John Gibson Lockhart | |
Birth Date: | 12 June 1794 |
Birth Place: | Cambusnethan House, Lanarkshire, Scotland |
Death Date: | 25 November 1854 |
Death Place: | Abbotsford, Roxburghshire, Scotland |
Occupation: | Writer, Editor |
John Gibson Lockhart (12 June 1794 – 25 November 1854) was a Scottish writer and editor. He is best known as the author of the seminal, and much-admired, seven-volume biography of his father-in-law Sir Walter Scott: Memoirs of the Life of Sir Walter Scott, Bart.[1] He produced four novels in the early 1820s including Adam Blair and Reginald Dalton.
Lockhart was born on 12 June 1794[2] [3] in the manse of Cambusnethan House in Lanarkshire to Dr John Lockhart, who transferred in 1796 to Glasgow, and was appointed minister in the Presbyterian Church of Scotland, and his second wife Elizabeth Gibson (1767–1834), daughter of Margaret Mary Pringle and Reverend John Gibson, minister of St Cuthbert's, Edinburgh.[4] [5]
He was the younger paternal half-brother of the politician William Lockhart.
Lockhart attended Glasgow High School, where he showed himself clever rather than industrious. He fell into ill-health, and had to be removed from school before he was 12; but on his recovery he was sent at this early age to the University of Glasgow, and displayed so much precocious learning, especially in Greek, that he was offered a Snell exhibition at Oxford. He was not yet 14 when he entered Balliol College, Oxford, where he acquired a great store of knowledge outside the regular curriculum. He read French, Italian, German and Spanish, was interested in antiquities, and became versed in heraldic and genealogical lore.

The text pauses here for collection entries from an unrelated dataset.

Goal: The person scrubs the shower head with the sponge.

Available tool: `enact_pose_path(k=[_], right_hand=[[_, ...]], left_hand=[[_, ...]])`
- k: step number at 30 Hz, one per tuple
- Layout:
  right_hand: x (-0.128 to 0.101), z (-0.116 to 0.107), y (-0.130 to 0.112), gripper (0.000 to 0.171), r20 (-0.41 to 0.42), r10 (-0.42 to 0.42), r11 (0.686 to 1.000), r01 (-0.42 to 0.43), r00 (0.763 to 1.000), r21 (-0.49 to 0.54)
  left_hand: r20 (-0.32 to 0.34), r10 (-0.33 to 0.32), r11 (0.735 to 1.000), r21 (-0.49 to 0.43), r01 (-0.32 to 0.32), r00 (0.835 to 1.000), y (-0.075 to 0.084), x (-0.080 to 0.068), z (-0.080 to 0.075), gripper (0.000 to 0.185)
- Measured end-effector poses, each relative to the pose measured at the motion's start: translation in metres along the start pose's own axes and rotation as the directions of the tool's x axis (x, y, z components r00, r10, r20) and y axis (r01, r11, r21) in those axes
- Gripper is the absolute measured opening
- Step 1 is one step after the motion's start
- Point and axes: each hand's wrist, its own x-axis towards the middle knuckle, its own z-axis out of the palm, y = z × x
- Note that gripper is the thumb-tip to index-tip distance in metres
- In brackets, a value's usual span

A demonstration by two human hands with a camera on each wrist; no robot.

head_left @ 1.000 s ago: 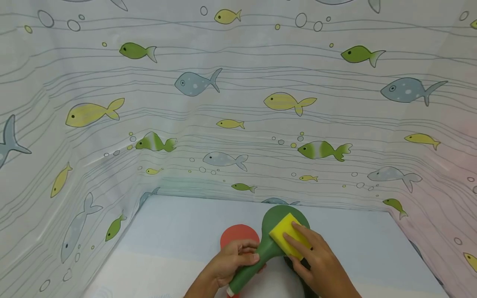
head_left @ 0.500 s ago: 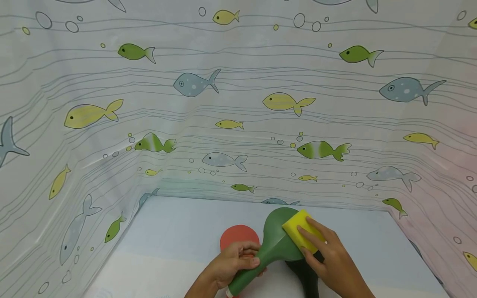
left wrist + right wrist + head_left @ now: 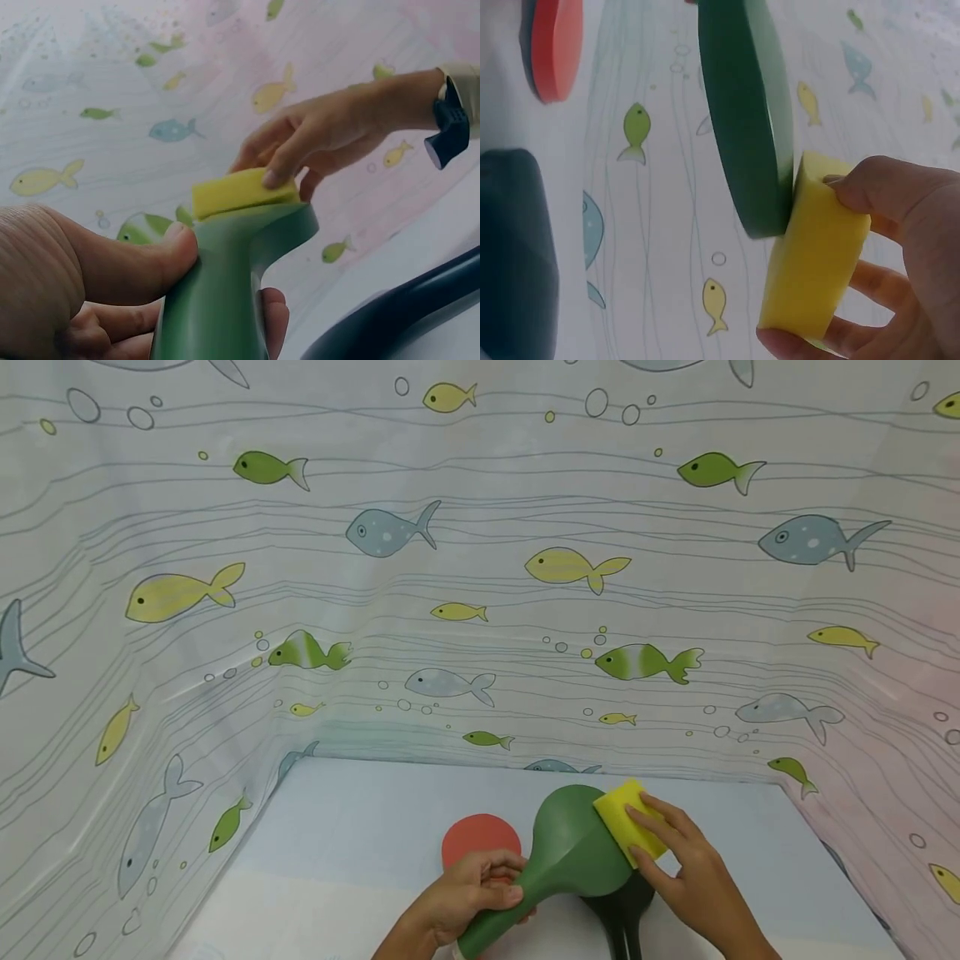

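Sponge (image 3: pixel 630 819) lower right of centre: plain bright yellow, no print. Paddle (image 3: pixel 570 853) under it: solid matte green, head and handle alike. Disc (image 3: pixel 480 840) left of the paddle: flat orange-red. Second paddle (image 3: pixel 622 910) at the bottom edge: very dark, near black; reads dark navy in the left wrist view. Table (image 3: pixel 360 827): pale blue, whiter toward the lower left. Curtain (image 3: pixel 480 568) filling the upper frame: white with thin grey wavy lines, outlined bubbles, and fish in green, yellow and grey-blue.
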Motion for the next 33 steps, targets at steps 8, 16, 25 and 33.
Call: enact_pose_path(k=[8, 16, 25, 33], right_hand=[[-0.001, -0.007, 0.028, 0.052, 0.007, 0.105, 0.983, -0.102, 0.994, -0.155], [-0.002, -0.023, 0.028, 0.052, -0.027, 0.135, 0.980, -0.138, 0.990, -0.146], [-0.003, 0.001, -0.045, 0.042, 0.001, -0.259, 0.962, 0.258, 0.966, -0.088], [-0.007, 0.039, -0.076, 0.041, -0.072, -0.548, 0.835, 0.542, 0.833, -0.092]], left_hand=[[0.034, -0.001, 1.000, 0.002, 0.001, 0.999, -0.001, 0.001, -0.001, 0.044], [0.015, 0.000, 1.000, 0.004, 0.000, 1.000, 0.000, -0.002, 0.000, 0.043], [-0.062, -0.015, 0.997, 0.070, 0.019, 0.998, -0.004, 0.000, 0.006, 0.039], [-0.036, 0.020, 0.996, 0.090, -0.016, 0.999, -0.004, 0.002, 0.009, 0.042]])
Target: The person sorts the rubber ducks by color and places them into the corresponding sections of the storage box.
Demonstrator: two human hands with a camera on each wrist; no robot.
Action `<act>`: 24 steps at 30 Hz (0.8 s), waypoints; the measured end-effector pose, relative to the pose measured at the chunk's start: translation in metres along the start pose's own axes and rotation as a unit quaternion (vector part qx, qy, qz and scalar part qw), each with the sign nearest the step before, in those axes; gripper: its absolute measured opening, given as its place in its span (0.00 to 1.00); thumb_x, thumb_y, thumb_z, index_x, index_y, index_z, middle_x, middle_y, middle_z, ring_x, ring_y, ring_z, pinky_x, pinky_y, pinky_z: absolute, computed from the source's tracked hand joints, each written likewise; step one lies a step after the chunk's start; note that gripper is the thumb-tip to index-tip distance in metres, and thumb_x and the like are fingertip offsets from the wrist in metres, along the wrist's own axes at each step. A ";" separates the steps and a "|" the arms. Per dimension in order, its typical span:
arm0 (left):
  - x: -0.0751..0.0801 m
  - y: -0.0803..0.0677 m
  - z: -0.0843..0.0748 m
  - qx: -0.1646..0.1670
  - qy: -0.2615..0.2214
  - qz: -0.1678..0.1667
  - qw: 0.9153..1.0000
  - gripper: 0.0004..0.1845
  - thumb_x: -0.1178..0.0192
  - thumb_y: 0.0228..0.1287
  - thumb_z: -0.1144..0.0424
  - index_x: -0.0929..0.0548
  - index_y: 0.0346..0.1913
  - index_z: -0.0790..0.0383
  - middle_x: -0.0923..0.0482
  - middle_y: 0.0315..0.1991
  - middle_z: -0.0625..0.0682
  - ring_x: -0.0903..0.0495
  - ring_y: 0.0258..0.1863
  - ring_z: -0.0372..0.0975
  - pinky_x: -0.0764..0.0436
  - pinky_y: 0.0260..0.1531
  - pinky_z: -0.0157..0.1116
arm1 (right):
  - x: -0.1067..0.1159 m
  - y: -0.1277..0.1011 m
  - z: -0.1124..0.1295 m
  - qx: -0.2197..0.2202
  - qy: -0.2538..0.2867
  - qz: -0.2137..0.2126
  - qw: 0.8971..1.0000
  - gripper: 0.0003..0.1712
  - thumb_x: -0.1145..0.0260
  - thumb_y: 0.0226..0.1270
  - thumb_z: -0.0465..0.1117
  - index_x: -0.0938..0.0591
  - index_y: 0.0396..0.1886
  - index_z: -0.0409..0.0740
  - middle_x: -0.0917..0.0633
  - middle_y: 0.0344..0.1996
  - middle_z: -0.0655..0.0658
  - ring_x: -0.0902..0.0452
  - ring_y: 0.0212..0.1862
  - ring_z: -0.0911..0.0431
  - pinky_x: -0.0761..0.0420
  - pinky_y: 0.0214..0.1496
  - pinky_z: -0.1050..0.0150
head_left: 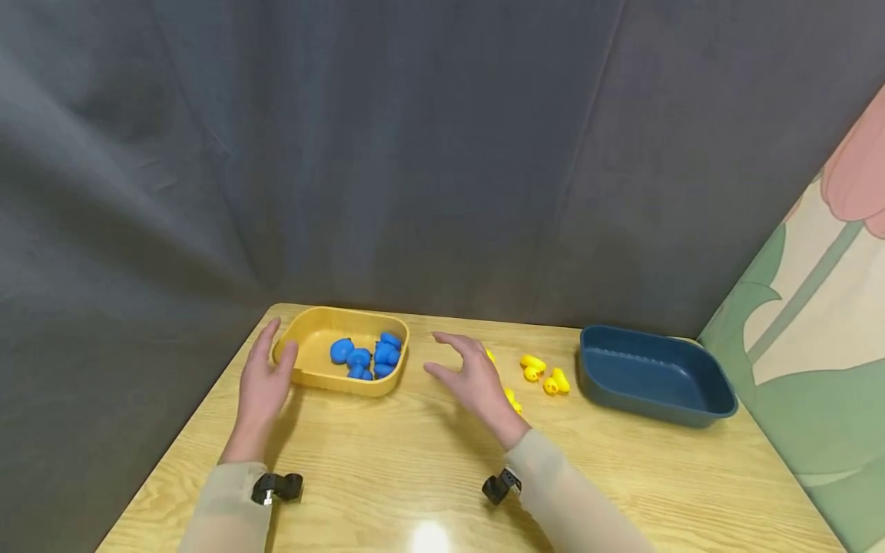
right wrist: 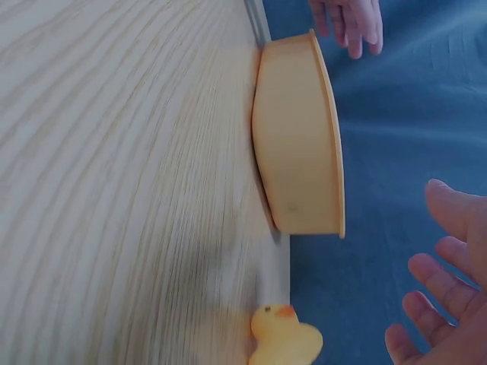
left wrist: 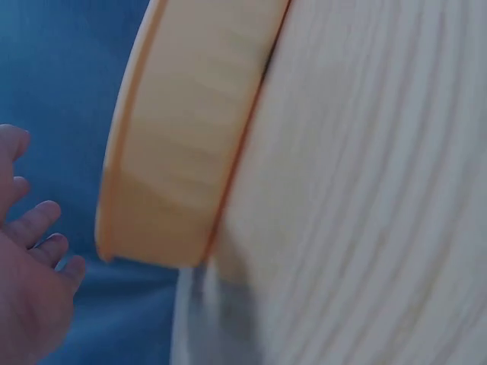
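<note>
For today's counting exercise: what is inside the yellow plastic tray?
Inside the yellow plastic tray lies a cluster of small blue toy ducks. They overlap, so their exact number cannot be told, and the tray's near wall hides part of the floor.

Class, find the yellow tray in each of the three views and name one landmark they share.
Head: yellow tray, left of centre, by the left hand.
Left wrist: its side wall fills upper middle.
Right wrist: on edge, centre right.
Shared landmark: wooden table.

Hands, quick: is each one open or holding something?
Left hand: open, holding nothing, beside the yellow tray.
Right hand: open, fingers spread, holding nothing, near the yellow ducks.
</note>
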State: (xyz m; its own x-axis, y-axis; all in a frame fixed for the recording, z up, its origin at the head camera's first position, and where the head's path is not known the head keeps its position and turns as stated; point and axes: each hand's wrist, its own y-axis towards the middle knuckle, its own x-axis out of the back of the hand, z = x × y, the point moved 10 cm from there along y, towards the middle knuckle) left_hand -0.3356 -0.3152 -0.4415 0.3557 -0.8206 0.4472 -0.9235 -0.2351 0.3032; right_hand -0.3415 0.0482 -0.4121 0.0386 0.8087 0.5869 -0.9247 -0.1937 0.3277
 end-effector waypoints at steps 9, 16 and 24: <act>-0.028 -0.008 -0.047 -0.057 0.033 0.026 0.998 0.33 0.42 0.88 0.55 0.35 0.87 0.62 0.44 0.86 0.68 0.47 0.86 0.63 0.44 0.81 0.67 | 0.027 -0.014 -0.013 -0.010 -0.014 -0.002 1.000 0.38 0.19 0.72 0.45 0.20 0.79 0.47 0.22 0.76 0.43 0.35 0.81 0.41 0.32 0.81 0.37; -0.056 -0.020 -0.072 -0.090 0.035 0.057 0.994 0.33 0.40 0.87 0.54 0.34 0.86 0.61 0.41 0.86 0.66 0.48 0.87 0.60 0.42 0.80 0.68 | 0.049 -0.028 -0.018 0.013 -0.025 -0.016 0.999 0.40 0.18 0.70 0.42 0.21 0.79 0.46 0.22 0.77 0.42 0.33 0.80 0.40 0.31 0.79 0.36; -0.090 -0.034 -0.099 -0.145 0.024 0.080 0.986 0.33 0.37 0.85 0.58 0.31 0.85 0.63 0.36 0.84 0.65 0.44 0.86 0.59 0.40 0.80 0.65 | 0.077 -0.048 -0.037 -0.002 -0.059 -0.019 0.998 0.41 0.18 0.71 0.44 0.23 0.81 0.46 0.24 0.78 0.41 0.34 0.80 0.38 0.29 0.77 0.32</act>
State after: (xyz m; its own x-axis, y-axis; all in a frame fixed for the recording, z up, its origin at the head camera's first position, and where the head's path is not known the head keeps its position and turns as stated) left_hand -0.3218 -0.1817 -0.4083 0.2216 -0.8084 0.5454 -0.8905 0.0601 0.4510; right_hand -0.3085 0.1398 -0.4099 0.1181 0.7440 0.6576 -0.9234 -0.1613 0.3483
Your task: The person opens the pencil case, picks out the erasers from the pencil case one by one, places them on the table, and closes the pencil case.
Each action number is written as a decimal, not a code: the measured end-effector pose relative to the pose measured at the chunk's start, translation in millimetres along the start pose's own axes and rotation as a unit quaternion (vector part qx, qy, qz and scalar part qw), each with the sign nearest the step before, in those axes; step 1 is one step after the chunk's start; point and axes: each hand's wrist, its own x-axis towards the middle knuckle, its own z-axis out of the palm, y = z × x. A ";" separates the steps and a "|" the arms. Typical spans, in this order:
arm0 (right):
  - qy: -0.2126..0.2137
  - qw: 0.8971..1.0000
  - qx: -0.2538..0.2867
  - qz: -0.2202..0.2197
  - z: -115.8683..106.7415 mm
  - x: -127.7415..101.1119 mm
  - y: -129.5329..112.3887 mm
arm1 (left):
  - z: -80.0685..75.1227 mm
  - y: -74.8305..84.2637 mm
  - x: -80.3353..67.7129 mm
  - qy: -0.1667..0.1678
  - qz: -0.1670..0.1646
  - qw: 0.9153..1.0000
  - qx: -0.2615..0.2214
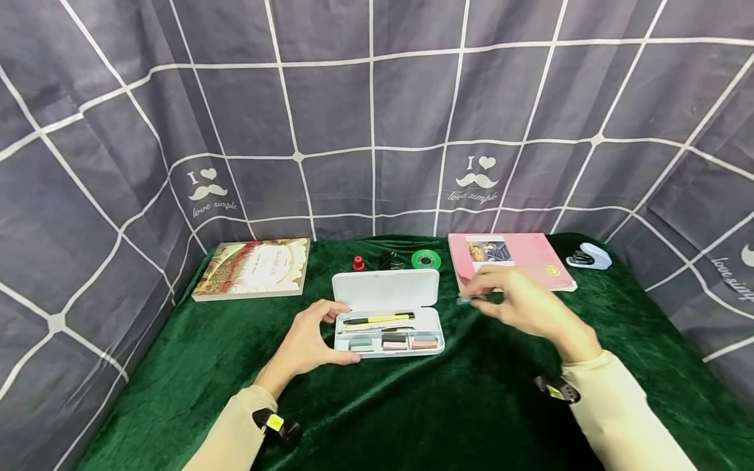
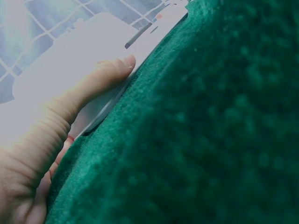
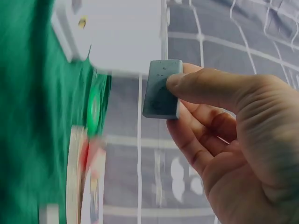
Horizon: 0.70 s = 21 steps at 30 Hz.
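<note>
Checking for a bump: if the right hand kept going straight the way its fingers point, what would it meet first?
Probably the open pencil case; the right hand, pinching a grey eraser, points left toward its lid. Depth is unclear.

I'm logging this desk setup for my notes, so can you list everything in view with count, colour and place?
pencil case: 1, white, open, centre of the cloth
pens: at least 2, yellow and dark, in the case's upper tray
erasers in case: about 3, grey and pinkish, along the front row
eraser: 1, grey-blue, pinched in the right hand
book: 1, cream and red, far left
pink book: 1, far right
tape roll: 1, green, behind the case
red cap: 1, behind the case
binder clips: black, count unclear, beside the tape
stapler: 1, pale, far right
cloth: 1, green, covers the table
curtain: grey, white grid, behind
left hand: holds the case's left end
right hand: raised right of the case
</note>
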 end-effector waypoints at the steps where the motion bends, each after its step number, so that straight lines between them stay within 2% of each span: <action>1: 0.006 1.000 -0.010 -0.001 -6.3 -6.8 3.3 | 0.3 -0.2 0.0 0.001 0.000 1.000 0.000; 6: 0.032 0.996 -0.078 0.020 -29.1 -46.6 21.7 | 1.9 -1.4 0.8 0.003 -0.001 1.000 -0.001; 9: 0.041 0.993 -0.099 0.050 -31.1 -71.4 31.3 | 1.3 -1.6 0.2 0.000 0.001 1.000 0.000; 14: 0.035 0.993 -0.071 0.092 -24.0 -101.9 41.8 | 0.2 -2.3 -0.1 0.000 0.002 1.000 0.002; 21: 0.013 0.992 -0.049 0.115 -13.6 -112.5 49.7 | 1.2 -2.1 0.3 -0.001 0.008 1.000 0.004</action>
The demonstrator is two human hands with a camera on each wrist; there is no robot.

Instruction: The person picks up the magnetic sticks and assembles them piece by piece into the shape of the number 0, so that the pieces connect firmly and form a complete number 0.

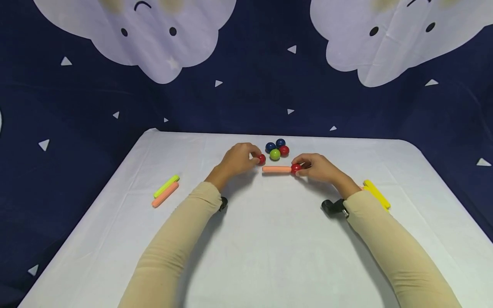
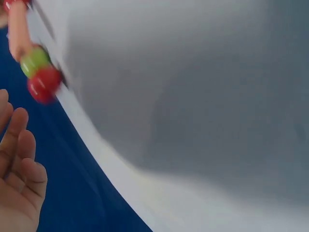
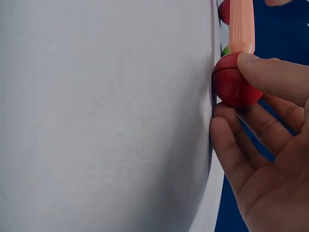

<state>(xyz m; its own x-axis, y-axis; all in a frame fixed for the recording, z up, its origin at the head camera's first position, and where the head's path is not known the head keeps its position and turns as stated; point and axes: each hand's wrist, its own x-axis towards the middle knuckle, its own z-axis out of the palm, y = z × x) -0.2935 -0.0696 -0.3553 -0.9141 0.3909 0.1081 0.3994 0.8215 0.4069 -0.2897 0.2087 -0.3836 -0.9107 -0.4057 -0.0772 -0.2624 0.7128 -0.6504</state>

In 1813, Lockhart took a first in classics then, for two years after leaving Oxford, lived in Glasgow before settling to the study of Scots law at the University of Edinburgh where, in 1816, he was elected to the Faculty of Advocates. A tour on the continent in 1817, when he visited Goethe at Weimar, was made possible when he was hired by the publisher William Blackwood to translate Friedrich Schlegel's Lectures on the History of Literature.[6]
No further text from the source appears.